Eventually I realized that the field of artificial intelligence is in a very rudimentary state, at least as contrasted with the idea of self-awareness. (Self-awareness and what that means could be a very long blog entry in and of itself. . . neat topic to grapple with). Working in the field of AI would mean long hours of research with very little reward, as measured against the end goal. So, I bagged the idea of AI work, and instead enjoyed the fruits of systems development and software construction work.
My views on AI have shifted- I no longer believe that truly intelligent computers will ever exist. God blessed man with a gift, and I don’t believe it will ever be in man’s power to create a computer with that same capability (note that man was thrown out of Eden for eating from the tree of knowledge). But I do think that in pursuing the boundaries of what we can do, we better appreciate and wonder at the things we will never be able to do.

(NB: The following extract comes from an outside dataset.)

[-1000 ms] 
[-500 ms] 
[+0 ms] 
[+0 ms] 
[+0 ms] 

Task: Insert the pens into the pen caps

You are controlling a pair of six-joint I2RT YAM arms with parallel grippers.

In that vein, two projects have caught my attention lately. One’s called A.L.I.C.E. . It’s an open-source markup language and bot engine that allows folks to create a free natural language artificial intelligence chat robot. In other words, a computer you can talk with and that would respond appropriately. (Note that I don’t say intelligently, as it has no true understanding, per se, of the conversation.) Wow! Theoretically, in addition to giving appropriate conversational responses, you could tie in system triggers that might even be parameterized with information given from the conversation. So you could tell the computer something, using conversational language, and have it react and cause other things to occur. Have it mine the conversations and their results, and now it has more information with which to inform future conversations. The computer wouldn’t be self-aware, but its future reactions could learn from previous ones.
The second project is run out of the National Library of Medicine, which runs all sorts of neat projects. The specific project is called WebMIRS. It’s basically a tool for accessing certains sets of medical survey data. Pretty basic data access application, but it has some exciting future goals. Essentially, the folks at NLM are interested in having the application recognize various medically interesting things, such as fused vertebrae or vertebrae with bone spurs, by evaluating the image data in X-rays. So, I could type in a query like, “return all data where the spine has some contusion in vertebrae 4″ and the computer would translate that query request into some evaluation of the image data. The human brain makes some sort of qualitative judgement, comparing what it knows of what contusions look like on vertebraes with the picture it’s examining now. But how do we tell a computer to make such a recognition?? We’d be teaching a computer to translate the bits and bytes that make up the image into some picture of what a particular vertebra looks like, and then telling it to compare it to what contusioned vertebrae generally looks like – to have some understanding of the contents and context of a picture. Wow!
Exciting stuff! And all too much for my tired brain to handle right now. . . My own system’s going to retreat to bed and run whatever screensaver/dream that’s currently queued up for me.